An exact copy of the listing is what is needed; please output it in full.

▸ **Recorded information**
-*-
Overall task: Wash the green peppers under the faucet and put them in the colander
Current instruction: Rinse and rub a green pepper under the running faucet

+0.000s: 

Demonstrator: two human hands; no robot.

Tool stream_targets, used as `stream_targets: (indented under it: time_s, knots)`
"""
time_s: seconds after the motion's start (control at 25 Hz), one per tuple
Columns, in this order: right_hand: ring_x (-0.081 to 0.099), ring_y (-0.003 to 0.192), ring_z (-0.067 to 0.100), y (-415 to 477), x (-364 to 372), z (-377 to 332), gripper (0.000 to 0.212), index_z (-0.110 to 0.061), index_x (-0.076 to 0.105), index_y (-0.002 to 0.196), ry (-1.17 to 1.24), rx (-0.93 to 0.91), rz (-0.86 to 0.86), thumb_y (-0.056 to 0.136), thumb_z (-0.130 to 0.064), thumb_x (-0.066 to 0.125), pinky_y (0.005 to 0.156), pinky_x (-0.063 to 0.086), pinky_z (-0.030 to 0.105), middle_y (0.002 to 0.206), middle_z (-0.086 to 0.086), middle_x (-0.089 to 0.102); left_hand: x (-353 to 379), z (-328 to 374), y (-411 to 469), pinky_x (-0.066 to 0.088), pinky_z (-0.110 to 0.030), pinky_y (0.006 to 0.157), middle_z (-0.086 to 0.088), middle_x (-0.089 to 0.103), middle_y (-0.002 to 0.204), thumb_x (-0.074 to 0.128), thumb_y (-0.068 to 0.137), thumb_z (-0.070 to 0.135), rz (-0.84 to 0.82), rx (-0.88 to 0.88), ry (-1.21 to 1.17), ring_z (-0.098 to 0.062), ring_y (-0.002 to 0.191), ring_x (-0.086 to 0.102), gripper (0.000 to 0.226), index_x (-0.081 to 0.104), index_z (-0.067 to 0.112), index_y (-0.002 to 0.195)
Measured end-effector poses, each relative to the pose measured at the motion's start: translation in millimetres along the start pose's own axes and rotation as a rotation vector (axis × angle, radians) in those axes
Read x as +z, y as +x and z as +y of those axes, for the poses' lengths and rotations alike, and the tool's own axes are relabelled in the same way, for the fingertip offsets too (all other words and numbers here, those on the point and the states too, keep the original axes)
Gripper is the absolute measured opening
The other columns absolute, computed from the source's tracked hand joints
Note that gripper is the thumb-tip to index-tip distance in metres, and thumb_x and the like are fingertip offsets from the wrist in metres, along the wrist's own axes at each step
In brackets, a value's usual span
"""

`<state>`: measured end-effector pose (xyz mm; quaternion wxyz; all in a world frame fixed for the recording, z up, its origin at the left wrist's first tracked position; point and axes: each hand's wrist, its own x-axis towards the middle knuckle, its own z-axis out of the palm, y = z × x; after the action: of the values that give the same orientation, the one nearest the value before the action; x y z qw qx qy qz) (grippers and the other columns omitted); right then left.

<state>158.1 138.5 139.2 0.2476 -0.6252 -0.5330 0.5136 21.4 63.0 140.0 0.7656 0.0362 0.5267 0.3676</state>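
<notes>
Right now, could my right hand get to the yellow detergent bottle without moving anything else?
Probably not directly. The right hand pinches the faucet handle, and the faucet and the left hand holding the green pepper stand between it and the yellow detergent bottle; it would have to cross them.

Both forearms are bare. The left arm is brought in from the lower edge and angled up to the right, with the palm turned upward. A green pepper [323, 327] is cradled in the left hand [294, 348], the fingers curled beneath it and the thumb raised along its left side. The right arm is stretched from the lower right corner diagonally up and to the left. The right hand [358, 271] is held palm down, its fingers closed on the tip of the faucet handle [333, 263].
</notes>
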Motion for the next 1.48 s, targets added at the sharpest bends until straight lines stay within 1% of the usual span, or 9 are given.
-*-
▸ **Output for this task**
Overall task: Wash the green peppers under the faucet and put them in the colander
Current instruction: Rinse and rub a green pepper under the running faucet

+0.000s: 

Demonstrator: two human hands; no robot.

Tool stream_targets, used as `stream_targets: (indented under it: time_s, knots)`
"""
time_s: seconds after the motion's start (control at 25 Hz), one per tuple
Columns, in this order: right_hand: ring_x (-0.081 to 0.099), ring_y (-0.003 to 0.192), ring_z (-0.067 to 0.100), y (-415 to 477), x (-364 to 372), z (-377 to 332), gripper (0.000 to 0.212), index_z (-0.110 to 0.061), index_x (-0.076 to 0.105), index_y (-0.002 to 0.196), ry (-1.17 to 1.24), rx (-0.93 to 0.91), rz (-0.86 to 0.86), thumb_y (-0.056 to 0.136), thumb_z (-0.130 to 0.064), thumb_x (-0.066 to 0.125), pinky_y (0.005 to 0.156), pinky_x (-0.063 to 0.086), pinky_z (-0.030 to 0.105), middle_y (0.002 to 0.206), middle_z (-0.086 to 0.086), middle_x (-0.089 to 0.102); left_hand: x (-353 to 379), z (-328 to 374), y (-411 to 469), pinky_x (-0.066 to 0.088), pinky_z (-0.110 to 0.030), pinky_y (0.006 to 0.157), middle_z (-0.086 to 0.088), middle_x (-0.089 to 0.103), middle_y (-0.002 to 0.204), thumb_x (-0.074 to 0.128), thumb_y (-0.068 to 0.137), thumb_z (-0.070 to 0.135), rz (-0.84 to 0.82), rx (-0.88 to 0.88), ry (-1.21 to 1.17), ring_z (-0.098 to 0.062), ring_y (-0.002 to 0.191), ring_x (-0.086 to 0.102), gripper (0.000 to 0.226), index_x (-0.081 to 0.104), index_z (-0.067 to 0.112), index_y (-0.002 to 0.195)
Measured end-effector poses, each relative to the pose measured at the motion's start: translation in millimetres along the start pose's own axes and rotation as a rotation vector (axis × angle, radians) in those axes
Read x as +z, y as +x and z as +y of those axes, for the poses' lengths and rotations alike, and the tool's own axes are relabelled in the same way, for the fingertip offsets too (all other words and numbers here, those on the point and the states too, keep the original axes)
Gripper is the absolute measured opening
The other columns absolute, computed from the source's tracked hand joints
Note that gripper is the thumb-tip to index-tip distance in metres, and thumb_x and the like are fingertip offsets from the wrist in metres, along the wrist's own axes at each step
In brackets, a value's usual span
"""

`<state>`: measured end-effector pose (xyz mm; quaternion wxyz; all in a world frame fixed for the recording, z up, its origin at the left wrist's first tracked position; point and axes: each hand's wrist, its own x-axis towards the middle knuckle, its own z-axis out of the palm, y = z × x; after the action: of the values that give the same orientation, the one nearest the value before the action; x y z qw qx qy qz) (grippers and the other columns omitted); right then left.

<state>158.1 138.5 139.2 0.2476 -0.6252 -0.5330 0.5136 21.4 63.0 140.0 0.7656 0.0362 0.5267 0.3676</state>
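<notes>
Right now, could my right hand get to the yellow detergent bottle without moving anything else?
Probably not directly. The right hand pinches the faucet handle, and the faucet and the left hand holding the green pepper stand between it and the yellow detergent bottle; it would have to cross them.

Both forearms are bare. The left arm is brought in from the lower edge and angled up to the right, with the palm turned upward. A green pepper [323, 327] is cradled in the left hand [294, 348], the fingers curled beneath it and the thumb raised along its left side. The right arm is stretched from the lower right corner diagonally up and to the left. The right hand [358, 271] is held palm down, its fingers closed on the tip of the faucet handle [333, 263].
</notes>
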Motion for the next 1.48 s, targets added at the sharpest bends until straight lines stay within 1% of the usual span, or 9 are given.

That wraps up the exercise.